En ese momento se le ocurrió hacer algo parecido a lo que había leído en sus libros. Conforme el noble se disponía a montarse en su caballo, el marqués se quitó de los dedos uno de sus anillos:
—Recordad el acontecimiento de hoy mediante este humilde recuerdo, y cuando lo observéis, pensad en el Caballero de Laideval, que ha tenido el honor de prestaros servicio.
El desconocido hizo una profunda reverencia, y como era un buen conocedor de estas cosas, a pesar de que no les concedía demasiada importancia, vio que el anillo tendría un valor de al menos cien francos, y balbuceó una larga perorata de agradecimiento antes de montarse a caballo. El marqués se quedó observándolo y se asombró de su propia ocurrencia al cambiar su nombre y no denominarse como el marqués de Bellamonte. A partir de ese momento decidió que se haría llamar el Caballero de Laideval siempre que se encontrase con personas en las que pudiese confiar. También creo que comenzaba a tenerse por un verdadero marqués9.
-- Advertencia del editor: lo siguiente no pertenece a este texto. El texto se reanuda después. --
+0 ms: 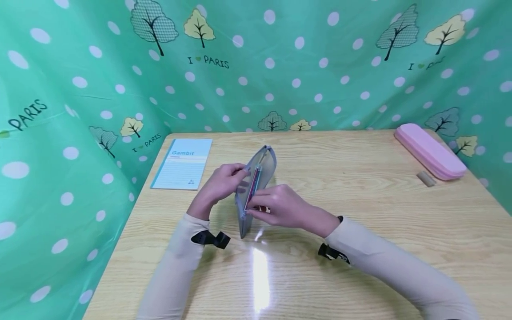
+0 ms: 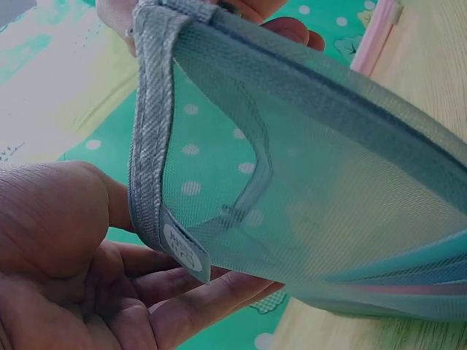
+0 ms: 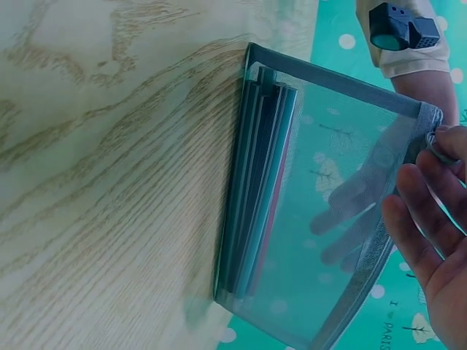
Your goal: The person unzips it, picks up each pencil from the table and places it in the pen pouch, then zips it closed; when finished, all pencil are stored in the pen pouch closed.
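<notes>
A grey mesh zip pouch [image 1: 269,171] stands on its lower edge near the table's middle, with its zipped top gaping. Through the mesh several slim pencils or pens [image 3: 252,182], teal, dark and pink, lie along the bottom. My left hand [image 1: 226,182] holds the pouch's left rim, its fingers spread along the outer mesh. With thumb and fingertips, my right hand [image 1: 282,205] pinches the near end of the zipper, where a small loop shows in the right wrist view. The left thumb is partly hidden in the left wrist view. A small fabric tag [image 2: 184,250] hangs from the zipper band.
A light blue notebook [image 1: 182,164] lies at the back left of the wooden table [image 1: 340,155]. Towards the right edge are a pink pencil case [image 1: 430,151] and a small grey block [image 1: 426,178]. A green dotted cloth [image 1: 280,89] hangs behind.
</notes>
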Motion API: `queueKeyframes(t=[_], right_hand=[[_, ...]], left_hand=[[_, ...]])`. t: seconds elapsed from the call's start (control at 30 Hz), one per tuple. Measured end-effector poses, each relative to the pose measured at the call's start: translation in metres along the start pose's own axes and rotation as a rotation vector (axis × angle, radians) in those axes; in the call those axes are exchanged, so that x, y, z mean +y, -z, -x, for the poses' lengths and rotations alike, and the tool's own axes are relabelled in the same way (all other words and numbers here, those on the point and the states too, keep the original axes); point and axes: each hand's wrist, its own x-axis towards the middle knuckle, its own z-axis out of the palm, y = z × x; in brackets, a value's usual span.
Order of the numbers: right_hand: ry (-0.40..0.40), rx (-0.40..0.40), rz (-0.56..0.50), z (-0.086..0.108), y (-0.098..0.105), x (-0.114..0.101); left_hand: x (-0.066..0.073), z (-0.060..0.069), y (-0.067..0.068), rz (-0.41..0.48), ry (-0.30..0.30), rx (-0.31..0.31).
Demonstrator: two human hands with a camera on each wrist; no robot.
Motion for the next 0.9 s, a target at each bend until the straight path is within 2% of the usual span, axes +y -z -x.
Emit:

9.Como señala Lieselotte Kurth-Voigt («Zu den Texten» 322) en su edición alemana de la obra, el nombre de Laideval supone un claro contraste al apelativo Bellamonte. Si Bellamonte implica monte bello, Laideval podría señalar un valle horrible o feo. El nombre de Bellamonte ya había sido empleado por Johann Michael von Loen en su Der redliche Mann am Hofe (1740), pero con él nombró a un noble ya entrado en años, por lo que, como apunta Kurth-Voigt (322), parece poco probable que este pudiera ser un modelo para Neugebauer.